▸ PROBLEM DESCRIPTION
Reproduce all the records word for word. Omit images.

Data extracted from a collection

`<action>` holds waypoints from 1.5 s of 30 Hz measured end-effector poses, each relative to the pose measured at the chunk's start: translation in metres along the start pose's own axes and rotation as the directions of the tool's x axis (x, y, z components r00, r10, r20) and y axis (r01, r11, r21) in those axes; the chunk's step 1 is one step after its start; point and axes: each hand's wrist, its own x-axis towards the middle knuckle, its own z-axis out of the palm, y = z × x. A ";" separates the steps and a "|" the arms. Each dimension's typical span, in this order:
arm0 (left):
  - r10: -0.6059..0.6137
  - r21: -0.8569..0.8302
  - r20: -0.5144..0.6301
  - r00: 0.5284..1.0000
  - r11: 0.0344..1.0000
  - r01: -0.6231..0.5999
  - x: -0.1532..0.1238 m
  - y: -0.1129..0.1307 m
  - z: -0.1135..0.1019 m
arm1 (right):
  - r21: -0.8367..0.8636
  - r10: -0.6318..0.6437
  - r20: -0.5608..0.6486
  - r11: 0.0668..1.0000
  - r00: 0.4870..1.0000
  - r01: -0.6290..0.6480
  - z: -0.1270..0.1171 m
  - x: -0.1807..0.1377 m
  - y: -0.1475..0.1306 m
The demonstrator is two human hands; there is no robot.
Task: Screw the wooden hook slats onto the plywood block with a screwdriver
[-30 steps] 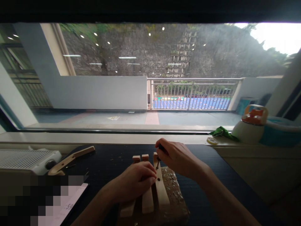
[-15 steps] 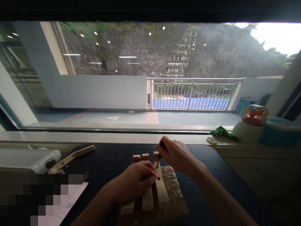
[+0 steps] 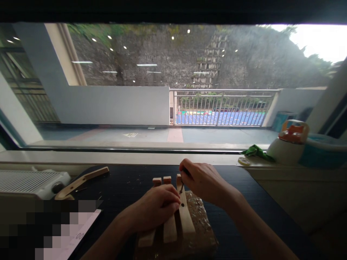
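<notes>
Three curved wooden strips lie side by side on a brown, clear-taped block (image 3: 199, 216). My right hand (image 3: 202, 177) is closed round the dark handle of a screwdriver (image 3: 181, 187), tilted with its tip at the upper hole of the right-hand wooden strip (image 3: 187, 220). A second dark hole shows lower on that strip. My left hand (image 3: 158, 204) lies across the left strip (image 3: 148, 239) and the middle strip (image 3: 170, 231), its fingers curled together against the right-hand strip's edge. Whatever is under the left palm is hidden.
On the dark table (image 3: 233, 224), another wooden strip (image 3: 81, 182) with holes lies at the left, beside a white radiator (image 3: 32, 182). Wood crumbs dot the tabletop. A green cloth (image 3: 256, 153) and a white-and-orange container (image 3: 288, 146) stand on the windowsill at right.
My right hand has turned slightly on the screwdriver and shifted a little left, covering more of the handle. My left hand and the wooden strips stay in place.
</notes>
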 end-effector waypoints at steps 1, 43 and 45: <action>0.000 0.001 0.002 1.000 1.000 0.000 0.000 0.000 0.000 | -0.003 0.011 0.002 1.000 1.000 -0.010 0.001 0.000 0.001; 0.001 0.003 0.004 1.000 1.000 -0.001 -0.002 0.001 0.001 | 0.064 -0.023 0.055 0.998 0.998 0.019 -0.005 0.000 0.000; 0.009 0.009 0.007 1.000 1.000 -0.009 -0.001 0.000 0.001 | 0.041 -0.011 0.064 0.999 0.998 0.009 -0.006 -0.001 0.001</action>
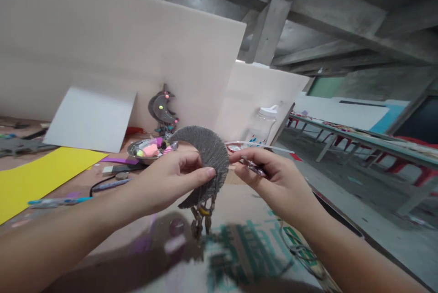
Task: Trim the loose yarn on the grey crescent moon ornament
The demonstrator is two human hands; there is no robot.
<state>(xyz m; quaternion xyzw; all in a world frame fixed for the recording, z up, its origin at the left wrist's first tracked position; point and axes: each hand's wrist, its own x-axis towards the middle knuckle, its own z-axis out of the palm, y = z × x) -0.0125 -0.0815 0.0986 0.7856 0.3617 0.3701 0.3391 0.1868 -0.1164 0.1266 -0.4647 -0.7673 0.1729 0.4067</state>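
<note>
My left hand (171,179) is closed on a grey yarn-wrapped crescent (208,151), thumb pressed on its front, with short beaded strands (202,215) hanging below it. My right hand (270,176) touches the crescent's right edge with a fingertip and is curled round a small thin metal tool (255,167), possibly scissors; most of it is hidden. Both hands hover above the cardboard-covered table (239,247).
A finished grey crescent ornament (163,109) leans on the white board behind. A metal bowl (150,150) holds coloured pompoms. Yellow paper (37,174), a white sheet (91,119), pens (58,201) lie left. A plastic bottle (263,124) stands behind. Long tables with red chairs (362,142) stand right.
</note>
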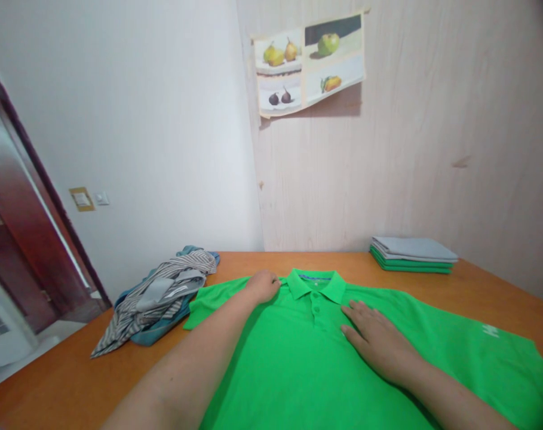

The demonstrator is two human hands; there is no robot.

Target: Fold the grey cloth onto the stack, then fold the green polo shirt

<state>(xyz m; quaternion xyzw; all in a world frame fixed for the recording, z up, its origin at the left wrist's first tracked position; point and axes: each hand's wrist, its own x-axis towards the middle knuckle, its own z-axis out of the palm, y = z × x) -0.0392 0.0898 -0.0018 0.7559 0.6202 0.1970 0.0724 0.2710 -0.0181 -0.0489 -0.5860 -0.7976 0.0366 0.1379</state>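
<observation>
A bright green polo shirt [298,358] lies spread front side up, its collar at the far end and its sleeves out to both sides. My left hand [264,287] is closed at the shoulder seam left of the collar, its curled fingers pinching the cloth; the fingertips are partly hidden. Flat on the chest, right of the button placket, rests my right hand [381,341] with fingers stretched out and nothing gripped. A small white mark shows on the right-hand sleeve.
The orange-brown table [253,260] meets the wall at the back. Left of the shirt lies a crumpled heap of striped, grey and blue clothes [163,298]. A folded stack of grey and green garments [412,255] sits at the back right. Fruit pictures [309,65] hang above.
</observation>
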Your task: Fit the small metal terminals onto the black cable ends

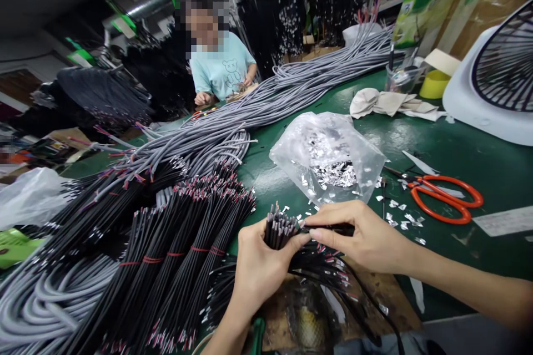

▸ WORKED SOLUTION
`<action>` holds waypoints from 1.5 s of 30 Hz measured end-effector poses, each relative to the pose measured at the chunk's start: translation in metres along the start pose's own axes and rotation as the directions of the tool's x axis (x, y, z components r00, r10, r20) and y axis (r01, r11, r21) in those axes; the chunk's step 1 is one step after its start; point and axes: each hand's wrist, its own x-axis towards the middle knuckle, its own z-axis out of the palm, y = z × x. A ";" separates the steps and a "|" the arms. Each dimension's typical span, in this order:
arm0 (left):
  - r10: -0.6059..0.6137
  - r21: -0.8569..0.8302
  - r20: -0.5144..0.6301
  - r00: 0.5284..1.0000
  - r11: 0.0344..1.0000
  - r01: -0.6231..0.5999
  - x: -0.1532..0.1238 m
  - y: -0.1129..0.1307 m
  - z: -0.1135..0.1019 m
arm1 (right):
  - r21: -0.8367..0.8636
  - r10: -0.6318..0.6437
  - r20: -0.5608..0.6486
  - r11: 0.0668..1.0000
  - r00: 0.4870..1.0000
  - r01: -0.6290..0.6480
  - z: -0.1270..0.1171 m
  - x: -0.1807..0.1377 m
  - y: -0.1475..0.1306 m
The demonstrator is two human hands; there is no robot.
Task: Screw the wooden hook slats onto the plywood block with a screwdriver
[-30 steps] 
[-15 steps] 
[+0 steps] 
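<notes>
Three curved wooden strips lie side by side on a brown, clear-taped block (image 3: 199, 216). My right hand (image 3: 202, 177) is closed round the dark handle of a screwdriver (image 3: 181, 187), tilted with its tip at the upper hole of the right-hand wooden strip (image 3: 187, 220). A second dark hole shows lower on that strip. My left hand (image 3: 158, 204) lies across the left strip (image 3: 148, 239) and the middle strip (image 3: 170, 231), its fingers curled together against the right-hand strip's edge. Whatever is under the left palm is hidden.
On the dark table (image 3: 233, 224), another wooden strip (image 3: 81, 182) with holes lies at the left, beside a white radiator (image 3: 32, 182). Wood crumbs dot the tabletop. A green cloth (image 3: 256, 153) and a white-and-orange container (image 3: 288, 146) stand on the windowsill at right.
My right hand has turned slightly on the screwdriver and shifted a little left, covering more of the handle. My left hand and the wooden strips stay in place.
</notes>
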 end-effector waypoints at steps 1, 43 and 45: <action>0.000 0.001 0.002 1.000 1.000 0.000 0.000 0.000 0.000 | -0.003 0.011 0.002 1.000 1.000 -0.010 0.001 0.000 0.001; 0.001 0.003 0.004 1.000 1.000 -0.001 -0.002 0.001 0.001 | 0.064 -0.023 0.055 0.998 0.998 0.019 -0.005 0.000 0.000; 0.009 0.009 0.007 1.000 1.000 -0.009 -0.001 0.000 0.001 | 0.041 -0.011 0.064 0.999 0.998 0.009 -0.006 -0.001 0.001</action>
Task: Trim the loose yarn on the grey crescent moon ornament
The demonstrator is two human hands; there is no robot.
<state>(xyz m; quaternion xyzw; all in a world frame fixed for the recording, z up, its origin at the left wrist's first tracked position; point and axes: each hand's wrist, its own x-axis towards the middle knuckle, its own z-axis out of the palm, y = z × x) -0.0125 -0.0815 0.0986 0.7856 0.3617 0.3701 0.3391 0.1868 -0.1164 0.1266 -0.4647 -0.7673 0.1729 0.4067</state>
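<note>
My left hand (171,179) is closed on a grey yarn-wrapped crescent (208,151), thumb pressed on its front, with short beaded strands (202,215) hanging below it. My right hand (270,176) touches the crescent's right edge with a fingertip and is curled round a small thin metal tool (255,167), possibly scissors; most of it is hidden. Both hands hover above the cardboard-covered table (239,247).
A finished grey crescent ornament (163,109) leans on the white board behind. A metal bowl (150,150) holds coloured pompoms. Yellow paper (37,174), a white sheet (91,119), pens (58,201) lie left. A plastic bottle (263,124) stands behind. Long tables with red chairs (362,142) stand right.
</note>
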
The demonstrator is two human hands; there is no robot.

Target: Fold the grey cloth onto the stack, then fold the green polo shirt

<state>(xyz m; quaternion xyzw; all in a world frame fixed for the recording, z up, its origin at the left wrist's first tracked position; point and axes: each hand's wrist, its own x-axis towards the middle knuckle, its own z-axis out of the palm, y = z × x) -0.0392 0.0898 -0.0018 0.7559 0.6202 0.1970 0.0724 0.2710 -0.0181 -0.0489 -0.5860 -0.7976 0.0366 0.1379</state>
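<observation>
A bright green polo shirt [298,358] lies spread front side up, its collar at the far end and its sleeves out to both sides. My left hand [264,287] is closed at the shoulder seam left of the collar, its curled fingers pinching the cloth; the fingertips are partly hidden. Flat on the chest, right of the button placket, rests my right hand [381,341] with fingers stretched out and nothing gripped. A small white mark shows on the right-hand sleeve.
The orange-brown table [253,260] meets the wall at the back. Left of the shirt lies a crumpled heap of striped, grey and blue clothes [163,298]. A folded stack of grey and green garments [412,255] sits at the back right. Fruit pictures [309,65] hang above.
</observation>
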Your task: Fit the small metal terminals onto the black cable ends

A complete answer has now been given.